【行事レポート】生産システム部門研究発表講演会2023

No.23-10 生産システム部門研究発表講演会2023【コロケーション講演会】

2023年3月6日(月)と7日(火)の2日間,生産システム部門研究発表講演会2023を開催しました.IIP2023情報・知能・精密機器部門(IIP部門)講演会との同時開催(コロケーション)も3回目になりましたが,新型コロナウィルス感染症の流行が社会的に問題となってからは始めて,対面での発表と聴講を可能にしたオンラインと対面のハイブリッドでの開催となりました.生産システム部門講演会は,関東地区で開催することが多かったのですが,今回は九州地区で行うことになりました.コロナ禍で人々の交流の制限に対する反動に加えて,九州の地の魅力が多くの参加者を誘ってくれました.具体的には,生産システム部門(MSD)で58件,情報・知能・精密機器部門(IIP部門)で132件の研究発表が行われました.また,対面にオンラインでの聴講を加えた参加人数は生産システム部門では109名,IIP部門では204名でした.生産システム部門は2室,IIP部門は3室での講演でしたが,想定の発表数を大きく超えており,タイムテーブルの作成には一苦労ありました.それでも盛況な講演会になったことは嬉しい限りです.

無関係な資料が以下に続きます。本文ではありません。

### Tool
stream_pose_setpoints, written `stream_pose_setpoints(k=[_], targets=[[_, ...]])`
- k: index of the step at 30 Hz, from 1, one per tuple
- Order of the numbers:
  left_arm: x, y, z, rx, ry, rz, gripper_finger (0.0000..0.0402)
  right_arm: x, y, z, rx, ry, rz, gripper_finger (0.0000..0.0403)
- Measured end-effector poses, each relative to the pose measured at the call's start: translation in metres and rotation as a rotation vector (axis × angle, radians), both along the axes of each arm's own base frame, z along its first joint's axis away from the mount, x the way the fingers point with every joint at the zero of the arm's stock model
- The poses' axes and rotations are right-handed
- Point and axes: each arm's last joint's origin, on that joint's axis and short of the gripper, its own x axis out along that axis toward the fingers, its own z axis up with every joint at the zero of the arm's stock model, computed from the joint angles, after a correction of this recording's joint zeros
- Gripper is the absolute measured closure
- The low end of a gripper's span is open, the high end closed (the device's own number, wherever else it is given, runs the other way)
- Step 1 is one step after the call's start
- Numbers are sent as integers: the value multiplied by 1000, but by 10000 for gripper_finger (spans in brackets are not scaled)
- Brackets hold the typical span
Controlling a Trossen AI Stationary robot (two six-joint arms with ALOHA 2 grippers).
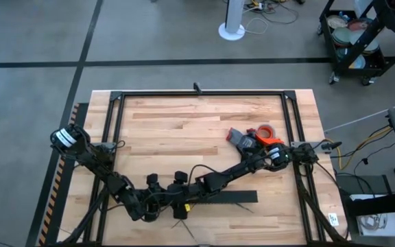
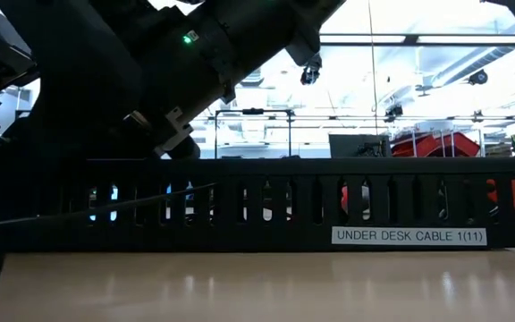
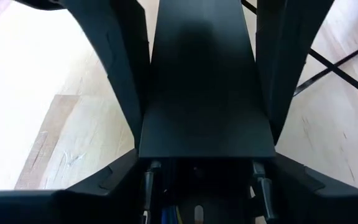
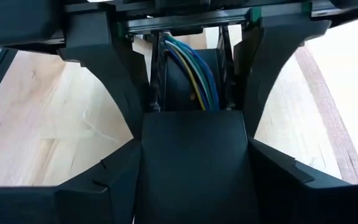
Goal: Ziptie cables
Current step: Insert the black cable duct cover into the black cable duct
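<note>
A long black comb-toothed duct [image 1: 228, 197] lies along the table's near side, labelled "UNDER DESK CABLE 1(11)" [image 2: 409, 236]. My two grippers meet tip to tip at its left end. My left gripper [image 1: 156, 204] comes from the left and my right gripper [image 1: 178, 196] from the right, its arm above the duct. Each wrist view shows the duct's flat black top filling the gap between that gripper's fingers [image 3: 207, 134] [image 4: 194, 143]. Two thin straight dark zipties [image 3: 337, 65] lie crossed on the wood beside the duct. The cables are out of view. My left gripper has the duct's left end between its two fingers, one on each long side [image 3: 149, 93]. The fingers lie along the duct, coming from the table's left. The duct rests on the table. My right gripper clasps the same end of the duct by its two long sides [image 4: 149, 168], just right of my left gripper's fingertips. Its fingers lie along the duct, coming from the table's right and slanting down. The duct's right part stays on the wood.
An orange tape roll [image 1: 266, 132] and a grey block [image 1: 237, 136] lie at the right, beyond the duct. Black frame rails [image 1: 197, 92] run along the table's far, left and right edges. A thin dark strand [image 2: 105, 210] slants across the duct's front.
</note>
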Motion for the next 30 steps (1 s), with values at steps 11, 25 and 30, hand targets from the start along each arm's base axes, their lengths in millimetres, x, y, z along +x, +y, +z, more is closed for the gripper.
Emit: stream_pose_setpoints(k=[11, 25, 30], targets=[[-7, 4, 17, -44, 60, -90, 104, -1, 2, -1, -18, 31, 26, 187], [-36, -2, 9, 1, 158, -102, 93, -3, 1, 0, -24, 54, 35, 182], [-35, -4, -2, -4, 133, -87, 94, -3, 1, -1, -19, 46, 42, 185]])
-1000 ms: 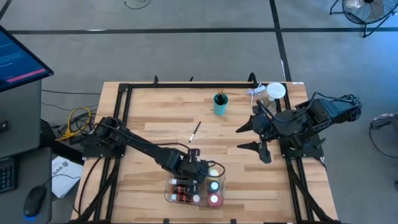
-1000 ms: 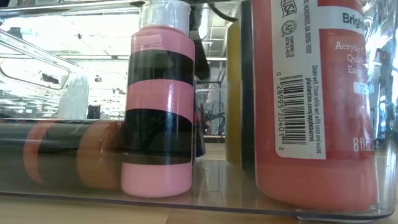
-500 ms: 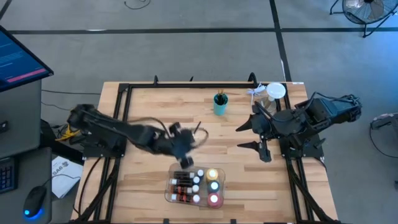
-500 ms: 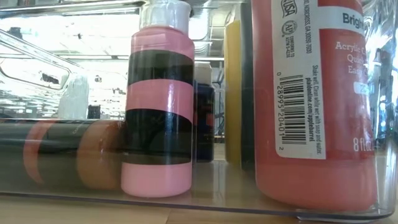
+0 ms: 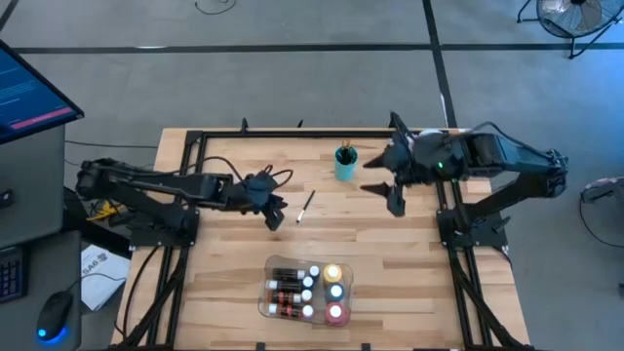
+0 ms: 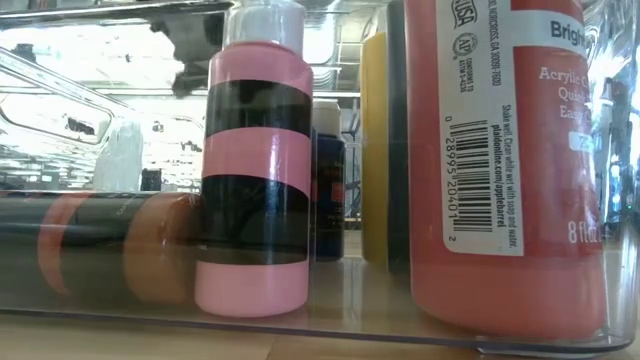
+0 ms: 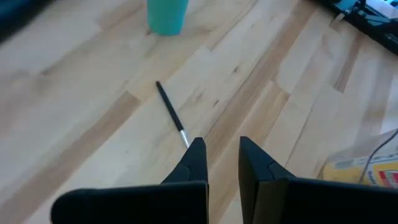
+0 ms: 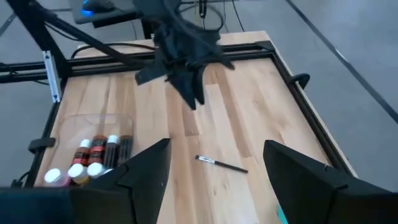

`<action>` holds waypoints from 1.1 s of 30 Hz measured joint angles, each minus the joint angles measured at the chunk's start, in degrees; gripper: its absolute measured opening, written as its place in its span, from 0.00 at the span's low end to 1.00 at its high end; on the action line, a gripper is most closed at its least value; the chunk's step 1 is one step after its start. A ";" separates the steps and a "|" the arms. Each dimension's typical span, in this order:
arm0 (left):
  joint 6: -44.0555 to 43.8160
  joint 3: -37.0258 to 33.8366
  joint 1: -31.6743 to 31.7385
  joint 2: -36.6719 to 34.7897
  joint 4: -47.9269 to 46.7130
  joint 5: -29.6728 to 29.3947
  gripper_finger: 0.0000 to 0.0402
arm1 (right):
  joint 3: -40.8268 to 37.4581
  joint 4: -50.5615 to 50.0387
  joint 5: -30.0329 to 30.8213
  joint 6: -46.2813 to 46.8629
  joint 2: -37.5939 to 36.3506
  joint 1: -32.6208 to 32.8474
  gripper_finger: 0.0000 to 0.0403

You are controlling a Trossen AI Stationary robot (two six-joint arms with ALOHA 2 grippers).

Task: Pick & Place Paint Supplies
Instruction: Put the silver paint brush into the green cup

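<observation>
Now the last loose paint brush (image 5: pixel 305 206) lies on the table (image 5: pixel 224 253) between the teal cup (image 5: pixel 345 164) and the filled tray (image 5: pixel 265 304); left gripper (image 5: pixel 274 215), narrow and seemingly empty, hovers just beside it and must open first, while right gripper (image 5: pixel 387 185) waits wide near the cup.

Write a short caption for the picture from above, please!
Left gripper shut beside a loose paintbrush; right gripper open near the teal cup; tray holds paints.

This was a robotics lab: a wooden surface (image 5: pixel 234 161) framed in black rails stood on a grey concrete floor (image 5: pixel 292 78) marked with dark tape lines, beside a computer monitor (image 5: pixel 29 93), a mouse (image 5: pixel 54 314) and a floor fan (image 5: pixel 570 15).
</observation>
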 joint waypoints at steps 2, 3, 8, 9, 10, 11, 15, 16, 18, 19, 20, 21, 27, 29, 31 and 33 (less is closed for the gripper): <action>0.01 -3.10 1.50 -0.10 3.23 1.95 0.01 | 0.00 0.17 -2.89 -0.48 0.02 -3.19 0.62; 0.01 -4.52 2.18 0.07 4.78 2.64 0.01 | 0.00 0.21 -3.93 -0.49 0.02 -4.68 0.62; 0.00 -9.63 5.66 2.96 13.44 10.21 0.08 | -0.41 3.06 -6.82 -0.46 0.74 -10.06 0.62; 0.01 -9.93 6.15 3.70 14.08 11.40 0.10 | -1.03 4.40 -7.91 -0.45 0.97 -10.71 0.62; 0.30 -9.94 6.46 4.52 14.40 11.95 0.12 | -1.92 4.85 -9.15 -0.49 1.09 -11.43 0.62; 1.21 -9.94 6.60 5.47 15.57 12.29 0.15 | -2.97 5.38 -10.32 -0.70 1.09 -12.10 0.62; 6.01 -9.89 6.49 8.79 18.99 12.39 0.23 | -7.74 10.62 -14.16 -0.70 1.32 -14.10 0.62; 6.55 -9.88 6.46 9.75 19.08 12.38 0.25 | -8.96 11.13 -14.85 -0.37 1.57 -14.59 0.62; 6.90 -9.88 6.31 12.06 19.75 12.39 0.27 | -11.49 13.09 -16.08 0.18 1.73 -15.39 0.62; 7.00 -9.88 6.01 13.25 20.32 12.36 0.29 | -12.39 14.30 -16.95 0.44 1.61 -15.65 0.62; 7.37 -9.90 5.79 14.30 20.47 12.38 0.29 | -13.29 15.45 -17.27 0.66 1.42 -15.87 0.62; 7.52 -9.90 5.55 15.48 20.88 12.36 0.30 | -14.18 16.23 -17.67 1.06 1.38 -15.97 0.62; 9.26 -9.92 3.41 22.13 23.33 9.82 0.30 | -15.87 16.88 -18.61 1.67 1.46 -16.01 0.62; 9.41 -9.92 2.73 23.37 24.05 7.92 0.29 | -15.89 16.80 -18.63 1.69 1.46 -15.61 0.62; 10.17 -9.92 2.28 23.85 25.46 5.98 0.28 | -15.93 16.70 -18.63 1.70 1.46 -15.31 0.62; 11.96 -9.91 2.37 23.83 28.38 5.31 0.28 | -15.93 16.62 -18.66 1.70 1.46 -15.27 0.62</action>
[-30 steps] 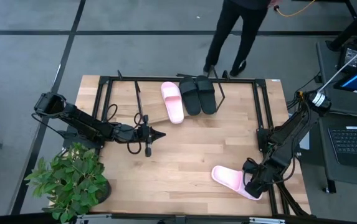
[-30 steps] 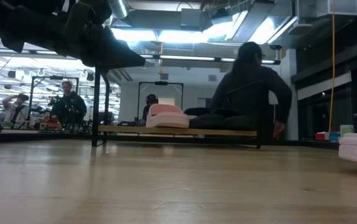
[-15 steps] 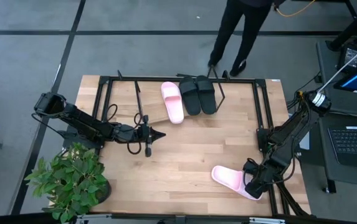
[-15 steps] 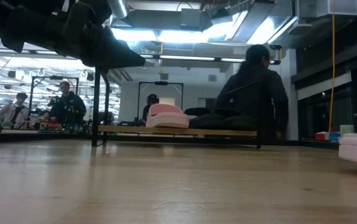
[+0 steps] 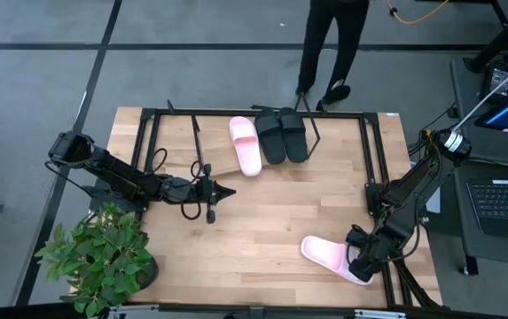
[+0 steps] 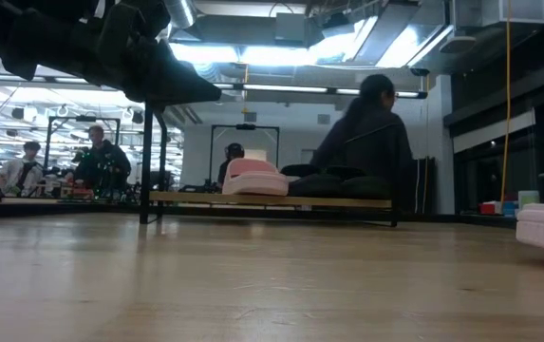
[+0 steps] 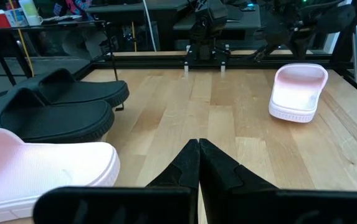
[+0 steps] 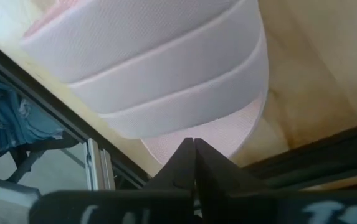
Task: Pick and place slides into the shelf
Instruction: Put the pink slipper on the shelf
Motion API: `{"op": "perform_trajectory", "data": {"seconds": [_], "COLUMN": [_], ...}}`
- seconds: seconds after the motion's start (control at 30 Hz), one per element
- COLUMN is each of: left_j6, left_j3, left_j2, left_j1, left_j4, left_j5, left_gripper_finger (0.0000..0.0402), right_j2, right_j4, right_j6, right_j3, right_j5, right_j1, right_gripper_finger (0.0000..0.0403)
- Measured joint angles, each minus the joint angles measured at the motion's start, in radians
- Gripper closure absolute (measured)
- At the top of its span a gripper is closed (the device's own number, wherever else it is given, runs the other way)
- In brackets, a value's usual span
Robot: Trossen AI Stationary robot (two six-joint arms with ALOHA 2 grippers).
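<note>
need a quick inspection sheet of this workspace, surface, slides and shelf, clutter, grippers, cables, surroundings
surface: light wood table, bare in the middle
job's things: one pink slide and two black slides lie side by side on the shelf at the far edge; a second pink slide lies on the table at the near right corner
clutter: potted plant at the near left corner
grippers: left gripper shut, empty, mid-left over the table; right gripper shut, at the near end of the second pink slide
cables: dark cables along the left arm
surroundings: black metal frame around the table; a person stands behind the far edge; laptop on the right
</note>
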Motion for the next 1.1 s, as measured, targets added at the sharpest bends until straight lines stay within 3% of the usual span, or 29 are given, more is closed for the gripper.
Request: {"op": "perform_trajectory", "data": {"seconds": [0.5,0.77,1.1], "left_j6": [0.000,0.000,0.000], "left_j3": [0.000,0.000,0.000], "left_j2": [0.000,0.000,0.000], "left_j1": [0.000,0.000,0.000], "left_j4": [0.000,0.000,0.000], "left_j5": [0.000,0.000,0.000], "left_gripper_finger": [0.0401,0.0401,0.0401], "right_j2": [0.054,0.060,0.060], "right_j4": [0.028,0.029,0.022], "right_j6": [0.010,-0.068,-0.344], "right_j3": [0.000,0.000,0.000], "right_j5": [-0.032,0.138,0.324], "right_j1": [0.000,-0.018,-0.136], "right_gripper_finger": [0.0399,0.0399,0.0400]}}
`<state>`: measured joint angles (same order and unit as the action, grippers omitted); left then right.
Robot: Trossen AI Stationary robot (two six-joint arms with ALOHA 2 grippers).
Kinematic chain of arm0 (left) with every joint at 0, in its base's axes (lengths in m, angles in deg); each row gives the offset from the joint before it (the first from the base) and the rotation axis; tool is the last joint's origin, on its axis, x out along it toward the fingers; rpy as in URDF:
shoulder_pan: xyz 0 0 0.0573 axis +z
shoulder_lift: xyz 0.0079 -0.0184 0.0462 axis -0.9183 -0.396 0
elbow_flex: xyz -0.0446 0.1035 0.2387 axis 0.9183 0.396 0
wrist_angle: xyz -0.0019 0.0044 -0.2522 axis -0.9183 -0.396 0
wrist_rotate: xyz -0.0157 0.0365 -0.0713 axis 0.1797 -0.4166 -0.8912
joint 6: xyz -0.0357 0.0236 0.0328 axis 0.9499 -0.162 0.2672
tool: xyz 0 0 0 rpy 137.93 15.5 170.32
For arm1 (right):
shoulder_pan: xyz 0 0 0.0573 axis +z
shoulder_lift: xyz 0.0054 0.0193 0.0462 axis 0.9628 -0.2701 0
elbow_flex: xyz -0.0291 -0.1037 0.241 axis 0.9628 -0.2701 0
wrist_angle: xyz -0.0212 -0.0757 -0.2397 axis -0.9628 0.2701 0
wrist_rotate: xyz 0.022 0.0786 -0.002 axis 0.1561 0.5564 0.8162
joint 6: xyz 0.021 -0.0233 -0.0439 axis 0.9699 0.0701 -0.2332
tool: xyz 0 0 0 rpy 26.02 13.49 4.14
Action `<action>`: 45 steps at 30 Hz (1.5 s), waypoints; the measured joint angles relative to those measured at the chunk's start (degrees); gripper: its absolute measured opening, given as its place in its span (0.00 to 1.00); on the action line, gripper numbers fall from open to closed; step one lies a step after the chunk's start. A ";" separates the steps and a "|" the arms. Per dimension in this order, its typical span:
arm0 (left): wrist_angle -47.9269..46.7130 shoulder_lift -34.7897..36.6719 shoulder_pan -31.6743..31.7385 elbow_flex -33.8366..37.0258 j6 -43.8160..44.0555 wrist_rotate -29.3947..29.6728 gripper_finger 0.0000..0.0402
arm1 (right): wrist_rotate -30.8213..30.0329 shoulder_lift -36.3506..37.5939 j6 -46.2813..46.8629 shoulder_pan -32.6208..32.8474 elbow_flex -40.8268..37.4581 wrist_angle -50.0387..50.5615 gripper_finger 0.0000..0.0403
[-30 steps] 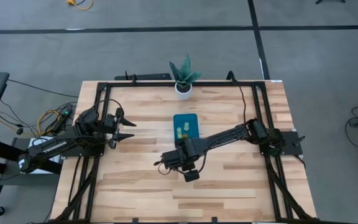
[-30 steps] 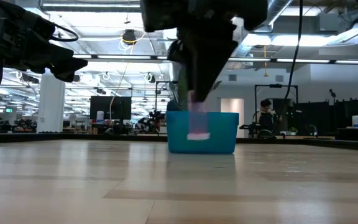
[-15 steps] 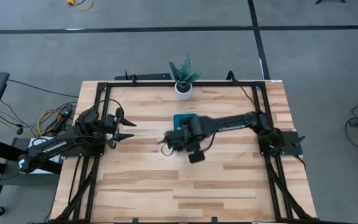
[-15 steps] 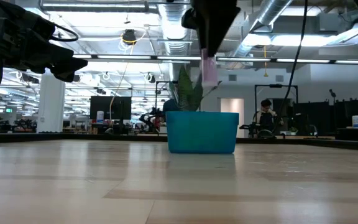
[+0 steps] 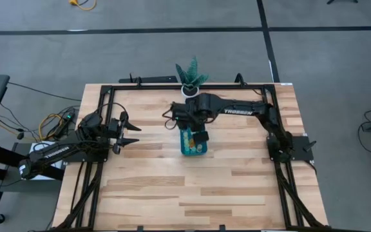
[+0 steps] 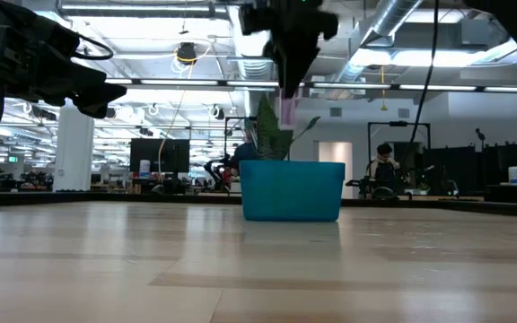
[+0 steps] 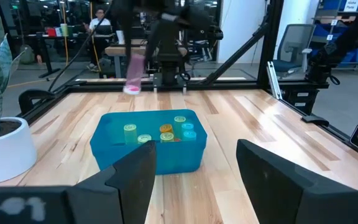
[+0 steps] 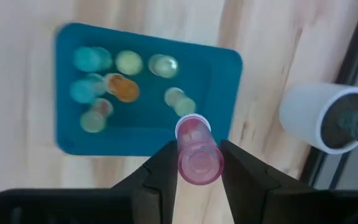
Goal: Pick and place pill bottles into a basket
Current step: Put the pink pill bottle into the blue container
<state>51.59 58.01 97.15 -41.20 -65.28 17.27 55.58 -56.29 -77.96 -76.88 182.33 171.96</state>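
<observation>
My right gripper (image 5: 176, 120) is shut on a pink pill bottle (image 8: 197, 151) high above the table, over the left long edge of the teal-blue basket (image 5: 190, 147) near its far end. The bottle also shows in the low view (image 6: 287, 109) and the left wrist view (image 7: 134, 71). Several small bottles, yellow, orange, green and blue (image 7: 161, 130), lie on the basket's floor. My left gripper (image 5: 131, 133) waits open and empty at the table's left side, pointing toward the basket. My right gripper pinches the pink bottle's upper part (image 6: 285, 93) between its two fingers (image 8: 161, 168), one on each side. The fingers point down from above. The bottle hangs nearly upright below them, lifted clear, its lower end (image 7: 130, 89) free above the basket's rim.
A potted plant in a white pot (image 5: 190, 90) stands just beyond the basket's far end, close to my right arm. A black frame (image 5: 105, 96) runs along the table's edges. People and desks show in the room behind.
My right gripper has risen from low over the table at the basket's near end and gone toward the far edge, carrying the pink bottle. The bottle is now lifted well above the basket's rim, over its far left part.
</observation>
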 joint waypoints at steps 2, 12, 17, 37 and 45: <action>0.00 0.00 0.00 0.00 0.00 -0.02 0.53 | 0.13 -0.03 -0.62 -1.09 -1.46 -0.55 0.26; 0.00 0.00 0.00 0.00 0.00 0.00 0.53 | 6.29 -0.04 -0.68 -2.47 -7.26 -4.18 0.26; -0.01 0.00 -0.01 0.00 0.00 -0.02 0.53 | 6.86 -0.04 -0.52 -2.47 -10.57 -5.90 0.26; -0.02 0.00 -0.01 0.00 0.00 -0.02 0.53 | 7.85 -0.07 -0.57 -1.99 -20.83 -14.33 0.26; -0.02 0.00 -0.02 0.00 0.00 -0.02 0.53 | 7.82 -0.07 -0.55 -1.97 -23.73 -17.92 0.26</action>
<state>51.57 58.01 97.13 -41.20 -65.28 17.25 63.40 -56.36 -78.51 -78.84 158.60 154.03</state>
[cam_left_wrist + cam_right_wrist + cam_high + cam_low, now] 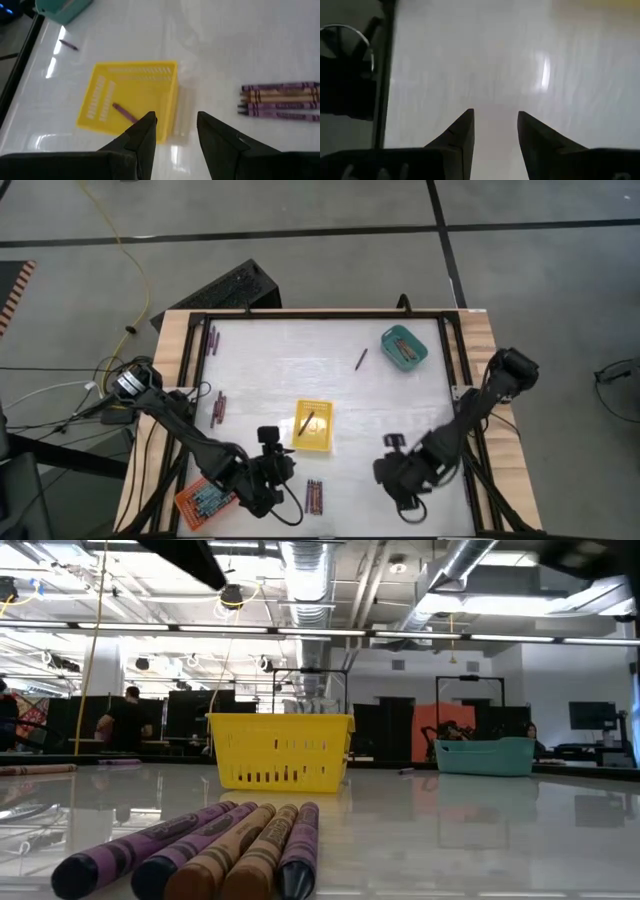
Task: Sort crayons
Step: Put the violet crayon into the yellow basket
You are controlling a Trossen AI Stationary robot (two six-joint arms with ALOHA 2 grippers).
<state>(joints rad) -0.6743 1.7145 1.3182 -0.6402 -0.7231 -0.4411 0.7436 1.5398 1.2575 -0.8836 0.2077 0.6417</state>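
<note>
Crayons lay bunched on the table's near edge between both arms; one sat in the yellow tray, others in the orange tray and teal tray. Low view: same bunch up close. Left gripper was open, empty, near the yellow tray. Right gripper was open over bare table.

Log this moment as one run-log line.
left claw: open, empty, near yellow tray | right claw: open, empty | one crayon in yellow tray | crayon bundle unsorted
</note>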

生産システム部門では,従来からの7つのオーガナイズドセッション,OS1. 生産・物流のモデリング・シミュレーションと見える化,OS2. 生産管理・スケジューリングおよびサプライチェーン,OS3. 設計・生産プロセスの情報化(CAD, CAM, CNCなど),OS4. 生産システムにおける設計・運用・評価および国際展開,OS5. アディティブ・マニュファクチャリングの生産システム,OS6. スマートマニュファクチャリング/機械・インフラの保守・保全・信頼性強化,(IoT活用, AI活用, CPPSなど)(日本機械学会横断テーマ連携セッション),OS7. 企業の開発事例(講演原稿不要)に加えて,「ものづくり未来予想図2050:技術ロードマップ改訂に向けた生産システムの現状分析と将来像」と題して1時間の自由討論の場を設けるなどの新しい部門講演会の活用の工夫を行ないました.

2部門の参加者が1つの会場に集る全体講演では,特別講演として「人間×機械×知能- メタバースにおけるユーザーエクスペリエンスの研究開発​ -」としてグリー株式会社の白井暁彦氏にオンラインでの講演頂きました.また,若手招待講演セッションでは,「顧客要求打ち合わせ時の業務の改善- 仕様決定支援システム・アジャイルシミュレータの開発 -:種田光佑氏 (村田機械株式会社)」,「フレキシブル・ハイブリッド・エレクトロニクスを活用する-シート型センサの開発と次世代ヘルスケア応用-:荒木徹平氏(大阪大学)」,「不確実な環境におけるシミュレーション評価を活用したプロジェクト・スケジューリング:森田大輔氏 (愛知学院大学)」「非破壊検査のDXとデータ活用:中畑和之氏(愛媛大学)」の4件の話題についての講演の場を設けました.

表彰式も対面で行うことができました.加えて,参加人数を制限せざるを得ませんでしたが,両部門合同の懇親会を行うことができたことも良かったです.”来年は生産システム部門で発表を考えているんです”とIIP部門の研究者から声を掛けられるなど,コロケーションの効果はじわじわと現れていることを実感できました.

最後になりましたが,講演者ならびに参加者,セッションオーガナイザ,実行委員,事務局の方に感謝申し上げます.特にIIP部門の実行委員の方々に加え,九州工業大学の学生の方には当日の運営に尽力いただきました.ハイブリッドでの開催にも関わらず,講演者がオンラインでの発表を意識することなく研究発表ができたことは当日の複雑なオペレーションを正確に遂行してくれたことに拠ります.ありがとうございました.また,北九州市および(公財)北九州観光コンベンション協会に本講演会の開催に対して助成頂きました.重ねてお礼申し上げます.